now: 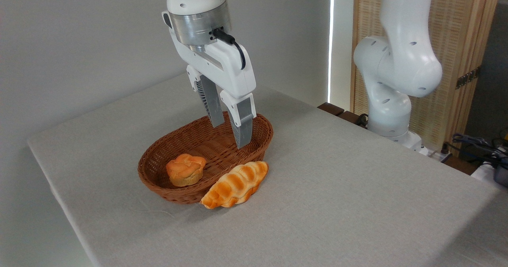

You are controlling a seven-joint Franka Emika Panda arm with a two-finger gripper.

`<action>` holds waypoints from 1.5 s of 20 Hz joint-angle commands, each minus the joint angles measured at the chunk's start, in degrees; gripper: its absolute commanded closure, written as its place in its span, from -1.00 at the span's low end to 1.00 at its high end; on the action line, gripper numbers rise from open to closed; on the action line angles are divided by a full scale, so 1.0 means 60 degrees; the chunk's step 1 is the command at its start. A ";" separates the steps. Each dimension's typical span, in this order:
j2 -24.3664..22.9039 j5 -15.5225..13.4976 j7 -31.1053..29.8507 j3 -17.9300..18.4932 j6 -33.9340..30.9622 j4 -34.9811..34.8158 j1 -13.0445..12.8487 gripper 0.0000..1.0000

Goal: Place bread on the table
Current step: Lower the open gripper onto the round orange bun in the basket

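Bun waits in the basket, tool poised above the far end.

The bread (185,169), a lumpy golden bun with paler sides, sits at the left end of the woven wicker basket (158,156). The tool (229,135) hangs spread and empty; it should shift left, descend and straddle the soft sides gently. A ridged striped loaf (235,185) already lies on the cloth-covered table (357,187).
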 commanded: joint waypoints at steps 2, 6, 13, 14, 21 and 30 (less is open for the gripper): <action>0.0137 -0.0065 0.0047 -0.0139 -0.0018 -0.0016 -0.0201 -1.00; 0.0356 -0.0138 0.0018 -0.0622 0.0859 -0.0367 -0.0318 -1.00; 0.0985 -0.0622 -0.0012 -0.1310 0.2487 -0.0750 -0.0391 -1.00; 0.1146 -0.0622 0.0003 -0.1370 0.2603 -0.0750 -0.0392 -1.00; 0.2011 -0.0578 0.0062 -0.1663 0.3087 -0.0720 -0.0406 -1.00; 0.2422 -0.0490 0.0062 -0.1795 0.3205 -0.0676 -0.0538 -1.00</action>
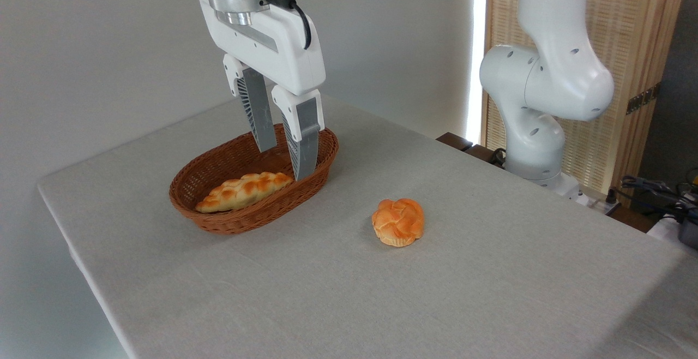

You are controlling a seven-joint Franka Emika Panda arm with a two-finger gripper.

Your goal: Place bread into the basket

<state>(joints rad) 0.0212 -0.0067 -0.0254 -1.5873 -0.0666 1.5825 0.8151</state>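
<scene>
Wicker, brown and oval, the basket (229,214) sits left of centre on a grey table (491,293), with a long braided loaf (242,190) lying inside it. Over the basket's right end, in the upper left of the frame, hangs the gripper (284,164), its two fingers apart and holding nothing, tips just above the loaf's right end. The bun (398,221), round, orange and knotted, rests on the cloth at centre, well apart from basket and gripper. No readable writing or brand shows anywhere.
</scene>
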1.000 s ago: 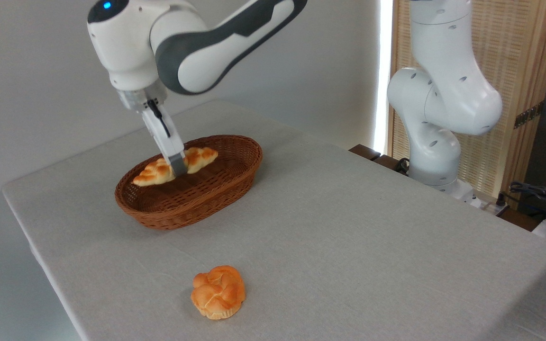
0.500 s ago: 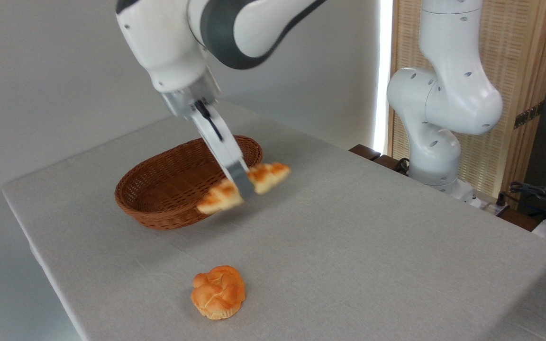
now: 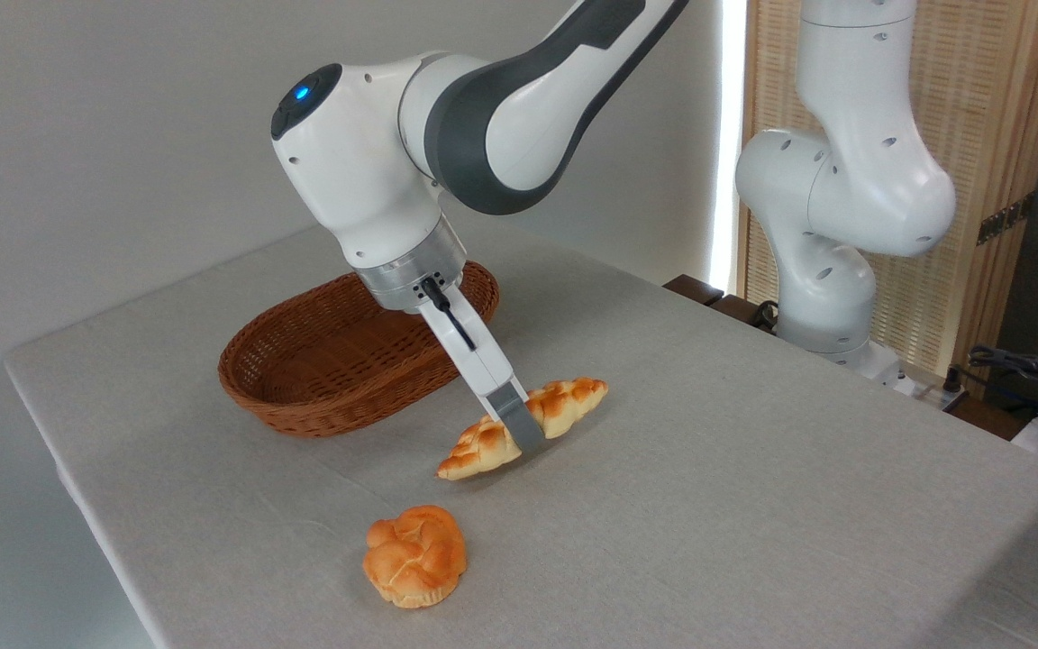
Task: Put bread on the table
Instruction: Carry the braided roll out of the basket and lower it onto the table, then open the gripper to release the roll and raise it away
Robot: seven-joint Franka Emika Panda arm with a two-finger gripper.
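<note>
- Gripping the long braided golden loaf (image 3: 564,404) around its middle, the tool (image 3: 519,431) is clamped on it, only the near grey finger (image 3: 515,416) really visible.
- That loaf sits low over the light-grey cloth-covered surface (image 3: 753,469), just right of the oval brown wicker basket (image 3: 339,361) and outside it; can't tell if it's actually touching the cloth, though its lower tip looks right at it.
- Basket looks bare inside from this angle.
- Round knotted orange bun (image 3: 414,555) sits on the surface near the front edge, close to the loaf but apart from it.
</note>
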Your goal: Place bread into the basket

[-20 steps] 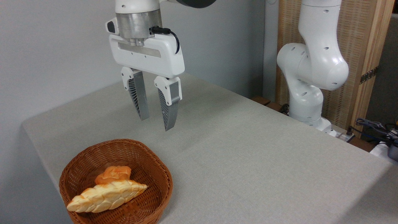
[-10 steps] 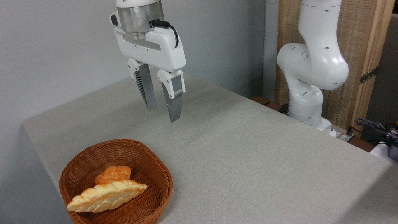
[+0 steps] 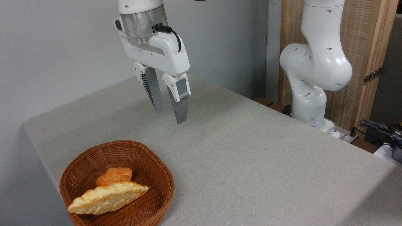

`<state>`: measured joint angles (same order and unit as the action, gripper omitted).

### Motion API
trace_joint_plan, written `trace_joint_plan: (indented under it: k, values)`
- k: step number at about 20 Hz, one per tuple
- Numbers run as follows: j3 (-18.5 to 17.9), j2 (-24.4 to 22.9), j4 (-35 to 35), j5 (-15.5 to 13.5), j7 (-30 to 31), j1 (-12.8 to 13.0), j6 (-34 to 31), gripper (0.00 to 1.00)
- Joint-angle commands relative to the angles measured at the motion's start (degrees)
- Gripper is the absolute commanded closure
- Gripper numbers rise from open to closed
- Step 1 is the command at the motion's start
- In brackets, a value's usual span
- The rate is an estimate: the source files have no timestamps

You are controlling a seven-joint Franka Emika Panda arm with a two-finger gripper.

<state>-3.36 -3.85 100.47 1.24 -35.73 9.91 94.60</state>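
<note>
The bread [image 3: 106, 197], a long braided golden loaf, lies inside the reddish-brown wicker basket [image 3: 157, 171] at the lower left, its pointed end toward the right. My gripper [image 3: 171, 116] hangs in the air above the table, up and to the right of the basket, well apart from it. Its two grey fingers [image 3: 180, 105] point down with a narrow gap and hold nothing.
A small round orange bun [image 3: 114, 175] sits in the basket behind the loaf. The grey table [image 3: 251, 150] stretches right. The arm's white base [image 3: 311, 94] stands at the table's far right, with cables [image 3: 377, 128] and a wooden panel [image 3: 367, 47] behind.
The gripper has risen and drifted right, away from the basket, tilting slightly, and its fingers have come closer together. The loaf and bun have not moved.
</note>
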Motion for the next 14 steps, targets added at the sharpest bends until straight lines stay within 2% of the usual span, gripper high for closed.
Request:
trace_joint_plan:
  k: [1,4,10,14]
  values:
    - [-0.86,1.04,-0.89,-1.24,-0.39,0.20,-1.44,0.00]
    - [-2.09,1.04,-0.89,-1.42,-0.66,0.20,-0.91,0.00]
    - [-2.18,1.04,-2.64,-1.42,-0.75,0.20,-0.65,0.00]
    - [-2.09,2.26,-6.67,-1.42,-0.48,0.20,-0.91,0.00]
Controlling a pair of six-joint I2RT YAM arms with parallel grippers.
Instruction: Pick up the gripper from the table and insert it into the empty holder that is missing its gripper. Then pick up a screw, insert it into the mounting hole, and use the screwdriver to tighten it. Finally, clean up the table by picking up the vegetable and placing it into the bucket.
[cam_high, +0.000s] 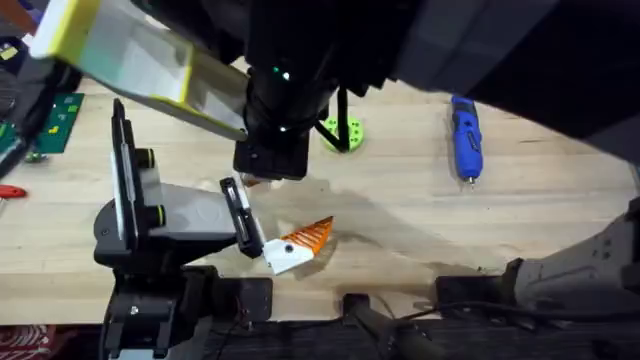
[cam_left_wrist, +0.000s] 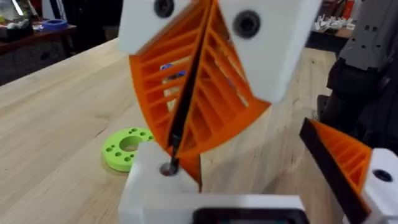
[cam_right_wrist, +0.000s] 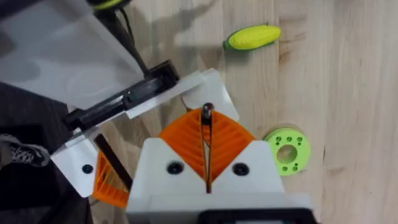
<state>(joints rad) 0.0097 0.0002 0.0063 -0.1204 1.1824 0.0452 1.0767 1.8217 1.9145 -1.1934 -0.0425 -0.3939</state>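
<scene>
Orange ribbed pads of the right gripper (cam_right_wrist: 206, 124) were pressed together on a small screw (cam_right_wrist: 207, 111). It was held just over the white block of the gripper (cam_high: 297, 248), which appeared seated in its holder on the left arm, low over the desk (cam_high: 420, 220). The left gripper (cam_left_wrist: 249, 171) jaws were spread wide, nothing held. Screw insertion was judged in hand. Next, the screw was to be lowered straight into the hole, then the screwdriver (cam_high: 463, 135) fetched.

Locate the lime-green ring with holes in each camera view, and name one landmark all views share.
Overhead: green ring at top centre.
Left wrist: ring flat on the wood, beside the right gripper.
Right wrist: ring beside that gripper.
Shared landmark: the table beneath it.
</scene>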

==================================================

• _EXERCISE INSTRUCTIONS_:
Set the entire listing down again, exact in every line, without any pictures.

• _EXERCISE RESPONSE_:
now: 

You are controlling a seven-joint Franka Emika Panda arm with a two-finger gripper.

`<action>` holds waypoints from 1.5 s of 20 Hz joint-angle commands, each minus the joint angles measured at the chunk's start, in degrees; gripper: its absolute commanded closure, written as its place in its span, from -1.00 at the span's low end to 1.00 at its high end; on the action line, gripper numbers rise from open to closed; on the action line angles are divided by a full scale, so 1.0 means 60 degrees; the chunk's step 1 is the command at its start. A ";" separates the steps. Each dimension's typical span, in this order:
j2 -24.3664..22.9039 j5 -15.5225..13.4976 j7 -31.1053..29.8507 j3 -17.9300..18.4932 j6 -33.9340..30.9622 j4 -34.9811..34.8158 j1 -13.0445..12.8487 gripper 0.0000..1.0000

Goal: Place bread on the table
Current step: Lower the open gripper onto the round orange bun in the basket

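Bun waits in the basket, tool poised above the far end.

The bread (185,169), a lumpy golden bun with paler sides, sits at the left end of the woven wicker basket (158,156). The tool (229,135) hangs spread and empty; it should shift left, descend and straddle the soft sides gently. A ridged striped loaf (235,185) already lies on the cloth-covered table (357,187).
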 commanded: joint waypoints at steps 2, 6, 13, 14, 21 and 30 (less is open for the gripper): <action>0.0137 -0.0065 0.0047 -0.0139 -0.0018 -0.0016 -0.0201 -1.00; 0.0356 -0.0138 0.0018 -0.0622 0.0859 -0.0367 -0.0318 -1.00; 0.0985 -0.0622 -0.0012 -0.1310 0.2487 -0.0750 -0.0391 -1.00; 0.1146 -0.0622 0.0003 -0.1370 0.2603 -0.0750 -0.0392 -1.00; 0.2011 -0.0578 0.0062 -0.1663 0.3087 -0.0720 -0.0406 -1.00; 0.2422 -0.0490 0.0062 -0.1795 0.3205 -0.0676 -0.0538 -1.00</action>

You are controlling a seven-joint Franka Emika Panda arm with a two-finger gripper.

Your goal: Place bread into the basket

<state>(joints rad) 0.0212 -0.0067 -0.0254 -1.5873 -0.0666 1.5825 0.8151</state>
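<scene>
Wicker, brown and oval, the basket (229,214) sits left of centre on a grey table (491,293), with a long braided loaf (242,190) lying inside it. Over the basket's right end, in the upper left of the frame, hangs the gripper (284,164), its two fingers apart and holding nothing, tips just above the loaf's right end. The bun (398,221), round, orange and knotted, rests on the cloth at centre, well apart from basket and gripper. No readable writing or brand shows anywhere.
</scene>
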1.000 s ago: 
0.500 s ago: 
now: 
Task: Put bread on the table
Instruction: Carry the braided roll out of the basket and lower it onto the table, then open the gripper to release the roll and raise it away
Robot: seven-joint Franka Emika Panda arm with a two-finger gripper.
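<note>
- Gripping the long braided golden loaf (image 3: 564,404) around its middle, the tool (image 3: 519,431) is clamped on it, only the near grey finger (image 3: 515,416) really visible.
- That loaf sits low over the light-grey cloth-covered surface (image 3: 753,469), just right of the oval brown wicker basket (image 3: 339,361) and outside it; can't tell if it's actually touching the cloth, though its lower tip looks right at it.
- Basket looks bare inside from this angle.
- Round knotted orange bun (image 3: 414,555) sits on the surface near the front edge, close to the loaf but apart from it.
</note>
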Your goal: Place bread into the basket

[-20 steps] 
[-10 steps] 
[+0 steps] 

`<state>`: measured joint angles (same order and unit as the action, gripper omitted).

### Motion API
trace_joint_plan, written `trace_joint_plan: (indented under it: k, values)`
- k: step number at about 20 Hz, one per tuple
- Numbers run as follows: j3 (-18.5 to 17.9), j2 (-24.4 to 22.9), j4 (-35 to 35), j5 (-15.5 to 13.5), j7 (-30 to 31), j1 (-12.8 to 13.0), j6 (-34 to 31), gripper (0.00 to 1.00)
- Joint-angle commands relative to the angles measured at the motion's start (degrees)
- Gripper is the absolute commanded closure
- Gripper numbers rise from open to closed
- Step 1 is the command at the motion's start
- In brackets, a value's usual span
- The rate is an estimate: the source files have no timestamps

You are controlling a seven-joint Franka Emika Panda arm with a two-finger gripper.

<state>-3.36 -3.85 100.47 1.24 -35.73 9.91 94.60</state>
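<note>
The bread [image 3: 106, 197], a long braided golden loaf, lies inside the reddish-brown wicker basket [image 3: 157, 171] at the lower left, its pointed end toward the right. My gripper [image 3: 171, 116] hangs in the air above the table, up and to the right of the basket, well apart from it. Its two grey fingers [image 3: 180, 105] point down with a narrow gap and hold nothing.
A small round orange bun [image 3: 114, 175] sits in the basket behind the loaf. The grey table [image 3: 251, 150] stretches right. The arm's white base [image 3: 311, 94] stands at the table's far right, with cables [image 3: 377, 128] and a wooden panel [image 3: 367, 47] behind.
The gripper has risen and drifted right, away from the basket, tilting slightly, and its fingers have come closer together. The loaf and bun have not moved.
</note>
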Motion for the next 14 steps, targets added at the sharpest bends until straight lines stay within 2% of the usual span, gripper high for closed.
Request:
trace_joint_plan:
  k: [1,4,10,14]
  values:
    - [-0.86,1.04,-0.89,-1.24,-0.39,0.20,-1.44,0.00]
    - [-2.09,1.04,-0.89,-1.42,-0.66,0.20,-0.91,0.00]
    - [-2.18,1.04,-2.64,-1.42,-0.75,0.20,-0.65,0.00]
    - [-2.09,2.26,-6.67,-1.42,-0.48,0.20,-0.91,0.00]
Controlling a pair of six-joint I2RT YAM arms with parallel grippers.
Instruction: Pick up the gripper from the table and insert it into the empty holder that is missing its gripper. Then pick up a screw, insert it into the mounting hole, and use the screwdriver to tighten it. Finally, clean up the table by picking up the vegetable and placing it into the bucket.
[cam_high, +0.000s] 
[cam_left_wrist, +0.000s] 
[cam_right_wrist, +0.000s] 
<state>(joints rad) 0.0097 0.0002 0.0063 -0.1204 1.1824 0.0452 1.0767 1.8217 1.9145 -1.1934 -0.0425 -0.3939</state>
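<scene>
Orange ribbed pads of the right gripper (cam_right_wrist: 206, 124) were pressed together on a small screw (cam_right_wrist: 207, 111). It was held just over the white block of the gripper (cam_high: 297, 248), which appeared seated in its holder on the left arm, low over the desk (cam_high: 420, 220). The left gripper (cam_left_wrist: 249, 171) jaws were spread wide, nothing held. Screw insertion was judged in hand. Next, the screw was to be lowered straight into the hole, then the screwdriver (cam_high: 463, 135) fetched.

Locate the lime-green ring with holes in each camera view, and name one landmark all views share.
Overhead: green ring at top centre.
Left wrist: ring flat on the wood, beside the right gripper.
Right wrist: ring beside that gripper.
Shared landmark: the table beneath it.
</scene>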

The response to this exercise is finished.